What is being asked ▸ Your task is to copy all of the data exactly.

** Dataset content follows **

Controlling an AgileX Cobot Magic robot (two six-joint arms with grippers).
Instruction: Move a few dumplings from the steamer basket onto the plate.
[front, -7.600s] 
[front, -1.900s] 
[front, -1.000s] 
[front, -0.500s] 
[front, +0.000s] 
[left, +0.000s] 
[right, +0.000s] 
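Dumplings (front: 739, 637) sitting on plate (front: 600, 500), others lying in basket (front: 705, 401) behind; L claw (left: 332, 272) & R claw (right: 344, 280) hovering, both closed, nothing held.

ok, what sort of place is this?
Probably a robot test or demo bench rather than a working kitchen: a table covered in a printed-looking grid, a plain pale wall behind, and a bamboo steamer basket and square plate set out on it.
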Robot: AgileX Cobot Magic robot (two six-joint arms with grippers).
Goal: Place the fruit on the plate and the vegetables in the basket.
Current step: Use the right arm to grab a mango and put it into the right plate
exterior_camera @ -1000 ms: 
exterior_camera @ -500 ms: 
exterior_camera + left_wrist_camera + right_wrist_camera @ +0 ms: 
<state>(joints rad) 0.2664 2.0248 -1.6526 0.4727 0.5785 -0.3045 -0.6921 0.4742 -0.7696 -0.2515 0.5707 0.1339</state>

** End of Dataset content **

Answer space ▸
Controlling an AgileX Cobot Magic robot (two six-joint arms with grippers).
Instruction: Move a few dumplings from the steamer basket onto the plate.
[front, -7.600s] 
[front, -1.900s] 
[front, -1.000s] 
[front, -0.500s] 
[front, +0.000s] 
[left, +0.000s] 
[right, +0.000s] 
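Dumplings (front: 739, 637) sitting on plate (front: 600, 500), others lying in basket (front: 705, 401) behind; L claw (left: 332, 272) & R claw (right: 344, 280) hovering, both closed, nothing held.

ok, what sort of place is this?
Probably a robot test or demo bench rather than a working kitchen: a table covered in a printed-looking grid, a plain pale wall behind, and a bamboo steamer basket and square plate set out on it.
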Robot: AgileX Cobot Magic robot (two six-joint arms with grippers).
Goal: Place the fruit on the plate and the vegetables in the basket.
Current step: Use the right arm to grab a mango and put it into the right plate
exterior_camera @ -1000 ms: 
exterior_camera @ -500 ms: 
exterior_camera + left_wrist_camera + right_wrist_camera @ +0 ms: 
<state>(joints rad) 0.2664 2.0248 -1.6526 0.4727 0.5785 -0.3045 -0.6921 0.4742 -0.7696 -0.2515 0.5707 0.1339</state>

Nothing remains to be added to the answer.